(Records drawn from a dataset)

※

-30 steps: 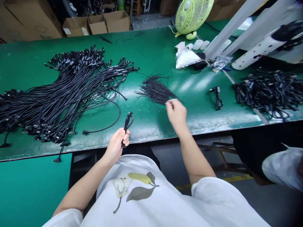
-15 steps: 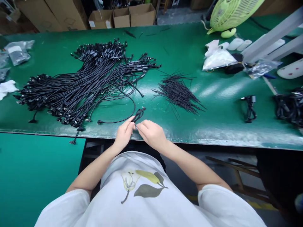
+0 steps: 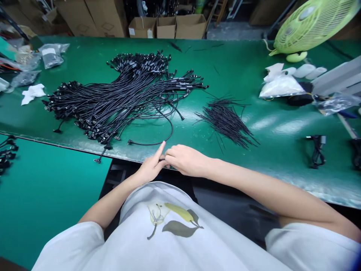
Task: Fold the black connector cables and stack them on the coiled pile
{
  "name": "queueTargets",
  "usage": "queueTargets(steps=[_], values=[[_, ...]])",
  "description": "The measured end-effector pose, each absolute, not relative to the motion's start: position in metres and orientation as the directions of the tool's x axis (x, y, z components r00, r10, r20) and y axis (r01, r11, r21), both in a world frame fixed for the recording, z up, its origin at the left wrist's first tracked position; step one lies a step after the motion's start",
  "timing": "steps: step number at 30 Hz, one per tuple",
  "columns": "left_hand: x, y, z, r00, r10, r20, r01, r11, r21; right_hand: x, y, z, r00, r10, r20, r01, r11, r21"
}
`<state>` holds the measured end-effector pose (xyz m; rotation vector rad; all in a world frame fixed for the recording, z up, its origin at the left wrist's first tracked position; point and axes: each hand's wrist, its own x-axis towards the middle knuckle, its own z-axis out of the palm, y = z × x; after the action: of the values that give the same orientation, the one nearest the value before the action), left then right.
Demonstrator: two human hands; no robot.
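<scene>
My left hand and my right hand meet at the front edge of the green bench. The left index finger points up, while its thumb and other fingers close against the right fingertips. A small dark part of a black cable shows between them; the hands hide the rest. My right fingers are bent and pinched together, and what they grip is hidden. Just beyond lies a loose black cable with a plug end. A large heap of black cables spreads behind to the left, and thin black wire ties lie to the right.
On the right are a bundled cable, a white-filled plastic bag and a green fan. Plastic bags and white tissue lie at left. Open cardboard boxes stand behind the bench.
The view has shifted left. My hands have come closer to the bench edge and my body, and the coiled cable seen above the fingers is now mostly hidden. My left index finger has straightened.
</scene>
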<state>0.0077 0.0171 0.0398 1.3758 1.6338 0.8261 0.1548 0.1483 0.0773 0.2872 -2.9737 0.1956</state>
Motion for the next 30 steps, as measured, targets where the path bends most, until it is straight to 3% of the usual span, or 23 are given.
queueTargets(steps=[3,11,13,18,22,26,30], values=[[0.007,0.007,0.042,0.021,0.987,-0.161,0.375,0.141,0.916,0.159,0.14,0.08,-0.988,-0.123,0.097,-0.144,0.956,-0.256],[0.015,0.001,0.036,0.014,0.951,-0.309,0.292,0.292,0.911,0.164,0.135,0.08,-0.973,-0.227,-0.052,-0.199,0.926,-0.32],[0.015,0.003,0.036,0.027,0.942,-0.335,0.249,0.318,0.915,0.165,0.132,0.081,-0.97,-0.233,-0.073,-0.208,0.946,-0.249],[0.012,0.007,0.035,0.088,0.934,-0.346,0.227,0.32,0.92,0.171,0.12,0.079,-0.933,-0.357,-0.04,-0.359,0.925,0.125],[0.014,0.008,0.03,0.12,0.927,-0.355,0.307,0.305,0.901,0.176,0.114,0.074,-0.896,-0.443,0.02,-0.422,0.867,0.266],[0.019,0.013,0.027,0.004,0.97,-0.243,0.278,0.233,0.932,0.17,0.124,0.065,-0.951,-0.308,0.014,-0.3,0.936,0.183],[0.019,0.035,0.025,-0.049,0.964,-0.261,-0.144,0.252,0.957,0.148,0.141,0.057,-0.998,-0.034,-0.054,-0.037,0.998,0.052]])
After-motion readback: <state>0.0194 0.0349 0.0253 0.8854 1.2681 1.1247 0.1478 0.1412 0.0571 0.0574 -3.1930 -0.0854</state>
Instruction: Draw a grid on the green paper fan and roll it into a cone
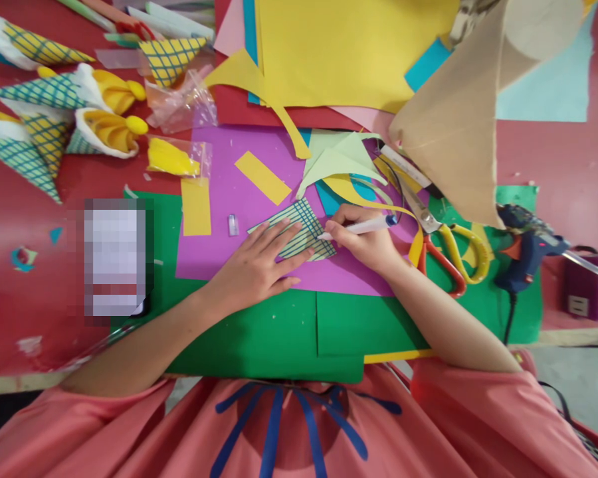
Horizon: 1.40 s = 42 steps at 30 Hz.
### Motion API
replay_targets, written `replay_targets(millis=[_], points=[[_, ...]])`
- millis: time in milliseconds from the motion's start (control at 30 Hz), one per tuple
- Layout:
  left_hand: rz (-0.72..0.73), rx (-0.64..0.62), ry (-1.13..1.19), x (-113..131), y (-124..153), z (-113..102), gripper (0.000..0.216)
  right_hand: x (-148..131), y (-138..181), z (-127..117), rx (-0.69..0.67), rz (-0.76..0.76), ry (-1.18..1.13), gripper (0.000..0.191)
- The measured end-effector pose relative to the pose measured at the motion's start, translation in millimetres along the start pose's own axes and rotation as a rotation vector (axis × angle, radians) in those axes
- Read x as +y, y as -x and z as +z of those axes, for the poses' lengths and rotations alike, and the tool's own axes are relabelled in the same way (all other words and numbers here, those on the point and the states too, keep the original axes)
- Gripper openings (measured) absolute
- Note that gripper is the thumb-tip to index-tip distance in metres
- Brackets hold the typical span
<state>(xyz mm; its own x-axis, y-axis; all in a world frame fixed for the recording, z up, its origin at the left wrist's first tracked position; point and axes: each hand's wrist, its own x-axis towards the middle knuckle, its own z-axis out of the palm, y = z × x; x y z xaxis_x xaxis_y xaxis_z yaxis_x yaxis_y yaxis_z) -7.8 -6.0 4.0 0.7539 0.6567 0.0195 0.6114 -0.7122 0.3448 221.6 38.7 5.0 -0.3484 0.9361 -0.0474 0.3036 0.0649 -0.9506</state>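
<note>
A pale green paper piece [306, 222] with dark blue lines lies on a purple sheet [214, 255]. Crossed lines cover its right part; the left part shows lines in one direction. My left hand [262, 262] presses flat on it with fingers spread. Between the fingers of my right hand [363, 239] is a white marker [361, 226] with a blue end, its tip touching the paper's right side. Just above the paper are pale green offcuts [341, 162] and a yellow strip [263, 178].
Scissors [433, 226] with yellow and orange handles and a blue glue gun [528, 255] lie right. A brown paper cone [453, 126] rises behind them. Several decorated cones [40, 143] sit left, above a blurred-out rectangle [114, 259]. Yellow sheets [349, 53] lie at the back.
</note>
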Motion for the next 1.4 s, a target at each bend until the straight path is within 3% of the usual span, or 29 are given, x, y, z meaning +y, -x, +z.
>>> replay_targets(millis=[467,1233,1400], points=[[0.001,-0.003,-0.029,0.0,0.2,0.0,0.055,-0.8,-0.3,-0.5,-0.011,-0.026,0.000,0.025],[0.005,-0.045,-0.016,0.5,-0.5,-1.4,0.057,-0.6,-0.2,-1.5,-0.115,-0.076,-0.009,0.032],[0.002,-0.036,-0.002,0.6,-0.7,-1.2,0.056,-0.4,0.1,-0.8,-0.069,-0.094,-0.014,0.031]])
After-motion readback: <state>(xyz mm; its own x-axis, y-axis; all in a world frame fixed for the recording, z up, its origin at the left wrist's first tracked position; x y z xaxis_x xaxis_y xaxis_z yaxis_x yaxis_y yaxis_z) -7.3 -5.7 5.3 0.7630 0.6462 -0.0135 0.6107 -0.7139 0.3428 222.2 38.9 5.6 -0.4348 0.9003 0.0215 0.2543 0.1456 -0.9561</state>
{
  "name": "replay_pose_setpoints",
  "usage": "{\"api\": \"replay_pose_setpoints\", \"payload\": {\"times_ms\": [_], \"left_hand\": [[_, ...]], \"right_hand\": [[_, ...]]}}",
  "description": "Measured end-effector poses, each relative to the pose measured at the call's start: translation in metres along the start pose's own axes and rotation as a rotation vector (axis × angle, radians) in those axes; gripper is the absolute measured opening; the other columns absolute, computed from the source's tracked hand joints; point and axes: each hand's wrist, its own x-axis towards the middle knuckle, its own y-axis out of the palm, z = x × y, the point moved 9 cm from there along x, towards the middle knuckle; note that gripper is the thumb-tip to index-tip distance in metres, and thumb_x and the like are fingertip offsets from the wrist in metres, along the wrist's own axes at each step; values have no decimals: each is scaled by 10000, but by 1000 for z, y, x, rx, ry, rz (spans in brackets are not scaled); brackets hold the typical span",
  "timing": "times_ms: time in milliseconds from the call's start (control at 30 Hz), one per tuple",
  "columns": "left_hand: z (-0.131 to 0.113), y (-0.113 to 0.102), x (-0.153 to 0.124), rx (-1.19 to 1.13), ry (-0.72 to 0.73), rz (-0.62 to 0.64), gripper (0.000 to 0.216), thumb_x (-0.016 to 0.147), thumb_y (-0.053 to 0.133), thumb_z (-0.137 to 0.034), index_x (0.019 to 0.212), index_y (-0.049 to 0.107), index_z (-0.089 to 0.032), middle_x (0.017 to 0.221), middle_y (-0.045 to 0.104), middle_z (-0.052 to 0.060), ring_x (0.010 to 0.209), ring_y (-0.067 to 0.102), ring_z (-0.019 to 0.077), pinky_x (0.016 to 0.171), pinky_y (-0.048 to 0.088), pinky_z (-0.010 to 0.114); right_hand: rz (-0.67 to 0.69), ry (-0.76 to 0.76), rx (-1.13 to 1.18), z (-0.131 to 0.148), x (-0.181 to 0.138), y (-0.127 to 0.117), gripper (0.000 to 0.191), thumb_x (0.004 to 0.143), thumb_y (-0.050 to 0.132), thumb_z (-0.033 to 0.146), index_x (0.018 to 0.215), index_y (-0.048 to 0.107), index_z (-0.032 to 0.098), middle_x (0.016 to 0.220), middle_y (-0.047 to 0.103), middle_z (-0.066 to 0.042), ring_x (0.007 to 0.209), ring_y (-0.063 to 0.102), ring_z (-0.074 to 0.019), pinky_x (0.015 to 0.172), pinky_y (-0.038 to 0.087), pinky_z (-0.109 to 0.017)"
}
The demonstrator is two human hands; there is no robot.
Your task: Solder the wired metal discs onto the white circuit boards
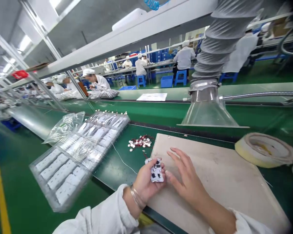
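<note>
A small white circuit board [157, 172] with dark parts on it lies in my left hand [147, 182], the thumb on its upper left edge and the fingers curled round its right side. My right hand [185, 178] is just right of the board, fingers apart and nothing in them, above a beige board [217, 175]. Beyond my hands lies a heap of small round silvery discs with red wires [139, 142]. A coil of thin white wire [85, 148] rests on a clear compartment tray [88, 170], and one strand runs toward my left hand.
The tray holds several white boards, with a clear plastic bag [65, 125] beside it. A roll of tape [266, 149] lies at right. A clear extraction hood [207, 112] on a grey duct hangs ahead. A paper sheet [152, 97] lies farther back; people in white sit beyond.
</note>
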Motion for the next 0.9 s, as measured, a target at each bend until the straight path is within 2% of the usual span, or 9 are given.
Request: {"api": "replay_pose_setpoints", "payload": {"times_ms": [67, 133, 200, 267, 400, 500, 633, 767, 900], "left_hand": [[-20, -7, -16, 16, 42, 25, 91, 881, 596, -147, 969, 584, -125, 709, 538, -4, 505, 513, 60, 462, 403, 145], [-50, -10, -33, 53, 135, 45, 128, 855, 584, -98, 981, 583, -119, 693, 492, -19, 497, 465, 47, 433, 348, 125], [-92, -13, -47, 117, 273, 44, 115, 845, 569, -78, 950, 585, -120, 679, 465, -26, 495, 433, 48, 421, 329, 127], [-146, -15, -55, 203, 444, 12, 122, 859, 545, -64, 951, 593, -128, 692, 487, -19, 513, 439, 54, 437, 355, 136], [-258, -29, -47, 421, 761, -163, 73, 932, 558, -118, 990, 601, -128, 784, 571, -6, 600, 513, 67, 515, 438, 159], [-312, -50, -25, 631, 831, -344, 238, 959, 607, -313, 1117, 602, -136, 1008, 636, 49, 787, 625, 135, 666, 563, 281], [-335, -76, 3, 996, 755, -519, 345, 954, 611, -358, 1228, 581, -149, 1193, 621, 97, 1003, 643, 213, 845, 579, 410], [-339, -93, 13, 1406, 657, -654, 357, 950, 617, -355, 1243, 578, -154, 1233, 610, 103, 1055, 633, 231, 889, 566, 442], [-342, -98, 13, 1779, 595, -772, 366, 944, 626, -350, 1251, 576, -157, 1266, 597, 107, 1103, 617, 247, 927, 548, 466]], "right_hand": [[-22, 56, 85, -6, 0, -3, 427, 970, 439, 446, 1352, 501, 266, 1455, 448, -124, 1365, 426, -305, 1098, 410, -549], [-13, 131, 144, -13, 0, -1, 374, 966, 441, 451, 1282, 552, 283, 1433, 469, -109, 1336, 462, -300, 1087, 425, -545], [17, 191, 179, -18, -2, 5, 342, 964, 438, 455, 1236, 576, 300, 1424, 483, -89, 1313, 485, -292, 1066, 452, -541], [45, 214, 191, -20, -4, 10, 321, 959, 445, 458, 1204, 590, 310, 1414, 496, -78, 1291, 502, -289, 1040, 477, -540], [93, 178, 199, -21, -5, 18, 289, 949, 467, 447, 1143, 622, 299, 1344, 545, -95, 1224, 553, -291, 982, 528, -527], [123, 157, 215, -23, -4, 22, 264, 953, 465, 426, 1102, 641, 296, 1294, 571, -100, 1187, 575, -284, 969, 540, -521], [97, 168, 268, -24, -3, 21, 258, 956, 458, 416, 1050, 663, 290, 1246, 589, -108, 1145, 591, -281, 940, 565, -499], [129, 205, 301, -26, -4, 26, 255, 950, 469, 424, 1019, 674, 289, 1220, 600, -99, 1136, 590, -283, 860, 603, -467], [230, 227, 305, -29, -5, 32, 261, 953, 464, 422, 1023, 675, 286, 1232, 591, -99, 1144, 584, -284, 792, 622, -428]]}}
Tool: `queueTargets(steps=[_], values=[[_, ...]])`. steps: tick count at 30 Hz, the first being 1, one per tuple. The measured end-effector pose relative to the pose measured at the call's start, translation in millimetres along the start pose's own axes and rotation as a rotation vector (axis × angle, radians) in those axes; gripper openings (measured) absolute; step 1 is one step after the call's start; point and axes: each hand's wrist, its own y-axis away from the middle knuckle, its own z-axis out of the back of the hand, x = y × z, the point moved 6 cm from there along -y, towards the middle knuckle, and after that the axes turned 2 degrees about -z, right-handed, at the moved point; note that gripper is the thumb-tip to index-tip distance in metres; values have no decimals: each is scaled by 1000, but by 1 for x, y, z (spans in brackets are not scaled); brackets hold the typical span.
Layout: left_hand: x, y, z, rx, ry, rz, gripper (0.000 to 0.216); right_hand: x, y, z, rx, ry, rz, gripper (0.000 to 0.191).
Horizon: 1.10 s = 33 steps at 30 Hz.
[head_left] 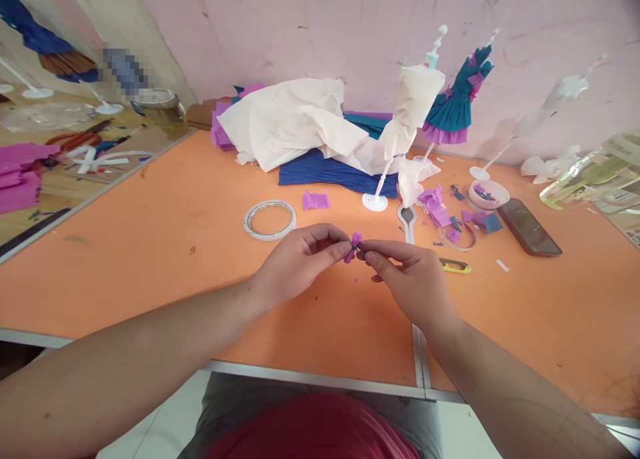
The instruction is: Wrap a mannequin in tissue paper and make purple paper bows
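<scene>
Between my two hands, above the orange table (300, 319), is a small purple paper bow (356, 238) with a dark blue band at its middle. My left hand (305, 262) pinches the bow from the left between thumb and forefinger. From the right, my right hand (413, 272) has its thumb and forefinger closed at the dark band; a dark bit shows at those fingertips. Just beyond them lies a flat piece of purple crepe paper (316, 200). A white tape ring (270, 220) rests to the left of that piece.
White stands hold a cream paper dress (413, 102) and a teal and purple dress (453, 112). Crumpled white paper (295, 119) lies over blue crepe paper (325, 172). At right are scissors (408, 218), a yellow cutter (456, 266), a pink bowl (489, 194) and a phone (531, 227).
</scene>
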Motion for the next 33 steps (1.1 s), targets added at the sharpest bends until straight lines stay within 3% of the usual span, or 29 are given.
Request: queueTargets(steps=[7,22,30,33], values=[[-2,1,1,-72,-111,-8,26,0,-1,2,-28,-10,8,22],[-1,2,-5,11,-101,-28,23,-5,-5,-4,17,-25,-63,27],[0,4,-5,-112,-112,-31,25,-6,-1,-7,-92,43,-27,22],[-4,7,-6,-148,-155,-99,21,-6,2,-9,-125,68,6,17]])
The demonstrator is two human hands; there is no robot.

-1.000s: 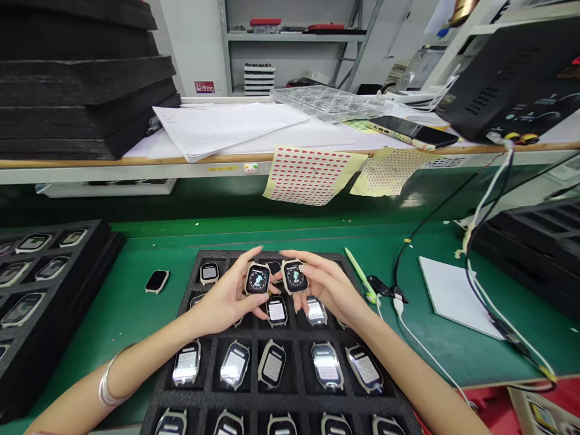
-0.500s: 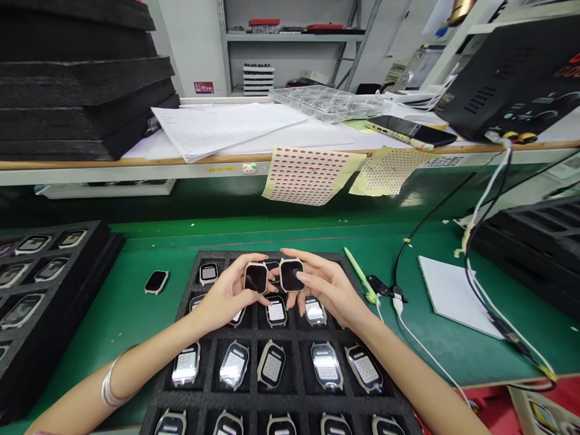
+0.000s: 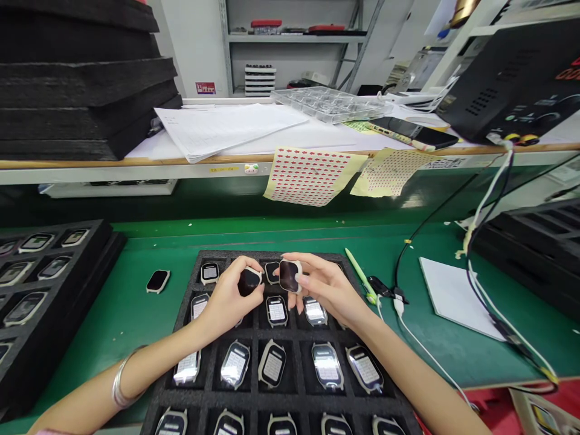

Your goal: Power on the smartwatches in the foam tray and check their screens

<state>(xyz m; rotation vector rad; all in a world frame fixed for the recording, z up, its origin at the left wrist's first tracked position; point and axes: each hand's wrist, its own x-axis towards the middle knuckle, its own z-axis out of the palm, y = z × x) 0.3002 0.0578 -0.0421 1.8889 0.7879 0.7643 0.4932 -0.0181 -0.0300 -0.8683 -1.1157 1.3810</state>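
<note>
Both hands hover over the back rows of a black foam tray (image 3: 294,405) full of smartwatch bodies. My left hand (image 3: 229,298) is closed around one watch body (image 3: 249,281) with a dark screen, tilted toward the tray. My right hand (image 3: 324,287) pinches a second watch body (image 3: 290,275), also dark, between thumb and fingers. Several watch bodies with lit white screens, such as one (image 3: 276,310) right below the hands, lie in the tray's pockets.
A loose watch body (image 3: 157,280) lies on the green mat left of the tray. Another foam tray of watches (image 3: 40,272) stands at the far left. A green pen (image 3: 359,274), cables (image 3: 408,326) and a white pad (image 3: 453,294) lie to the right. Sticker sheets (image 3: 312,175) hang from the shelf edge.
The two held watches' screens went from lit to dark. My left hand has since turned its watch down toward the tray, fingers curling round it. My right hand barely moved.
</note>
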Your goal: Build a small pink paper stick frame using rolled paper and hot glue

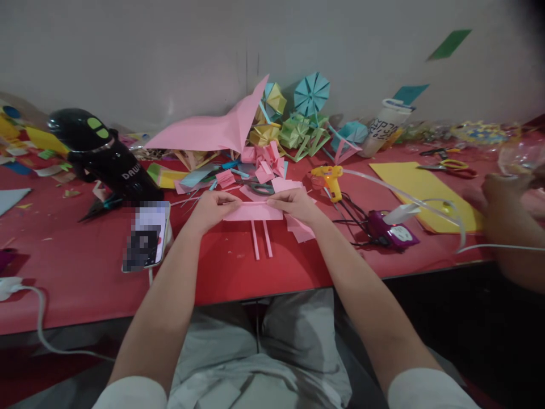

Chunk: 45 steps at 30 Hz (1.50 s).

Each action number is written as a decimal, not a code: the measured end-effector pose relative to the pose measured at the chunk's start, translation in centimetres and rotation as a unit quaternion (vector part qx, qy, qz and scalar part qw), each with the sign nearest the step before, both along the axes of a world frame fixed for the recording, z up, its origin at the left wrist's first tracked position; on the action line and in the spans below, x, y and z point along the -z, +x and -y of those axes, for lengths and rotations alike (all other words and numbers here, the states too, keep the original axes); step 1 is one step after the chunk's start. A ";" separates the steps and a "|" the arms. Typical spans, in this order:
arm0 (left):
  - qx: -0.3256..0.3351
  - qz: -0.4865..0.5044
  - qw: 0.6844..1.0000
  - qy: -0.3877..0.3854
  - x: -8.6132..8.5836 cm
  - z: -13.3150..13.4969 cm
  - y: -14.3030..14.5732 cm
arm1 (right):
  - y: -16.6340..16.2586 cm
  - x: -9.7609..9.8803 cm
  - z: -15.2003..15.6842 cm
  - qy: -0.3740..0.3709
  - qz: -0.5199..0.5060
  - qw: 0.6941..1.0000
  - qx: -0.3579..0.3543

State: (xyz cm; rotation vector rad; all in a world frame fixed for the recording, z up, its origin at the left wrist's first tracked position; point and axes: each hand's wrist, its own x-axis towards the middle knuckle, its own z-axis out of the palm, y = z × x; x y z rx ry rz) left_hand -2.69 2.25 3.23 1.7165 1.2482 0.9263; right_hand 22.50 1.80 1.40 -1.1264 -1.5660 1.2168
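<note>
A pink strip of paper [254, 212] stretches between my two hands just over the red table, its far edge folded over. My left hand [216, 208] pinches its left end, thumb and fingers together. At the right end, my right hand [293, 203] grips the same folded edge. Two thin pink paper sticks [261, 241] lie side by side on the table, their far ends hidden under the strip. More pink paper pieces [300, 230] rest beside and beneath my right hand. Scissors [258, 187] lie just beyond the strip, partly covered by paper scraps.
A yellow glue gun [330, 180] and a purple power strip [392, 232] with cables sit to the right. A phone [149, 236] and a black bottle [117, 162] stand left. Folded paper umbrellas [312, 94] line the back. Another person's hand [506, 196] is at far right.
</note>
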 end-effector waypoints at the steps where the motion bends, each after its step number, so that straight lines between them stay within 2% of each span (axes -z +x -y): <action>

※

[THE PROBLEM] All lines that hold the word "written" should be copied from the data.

[OUTPUT OF THE EXERCISE]
replay_targets, written `replay_targets(millis=[_], points=[[_, ...]])`
Each action number is written as a decimal, not a code: the measured end-effector pose relative to the pose measured at the chunk's start, translation in centimetres and rotation as a unit quaternion (vector part qx, qy, qz and scalar part qw), each with the sign nearest the step before, both along the axes of a world frame fixed for the recording, z up, its origin at the left wrist's first tracked position; on the action line and in the spans below, x, y and z point along the -z, +x and -y of those axes, for lengths and rotations alike (all other words and numbers here, the states too, keep the original axes); step 1 is one step after the chunk's start. A ";" separates the steps and a "|" the arms. Typical spans, in this order:

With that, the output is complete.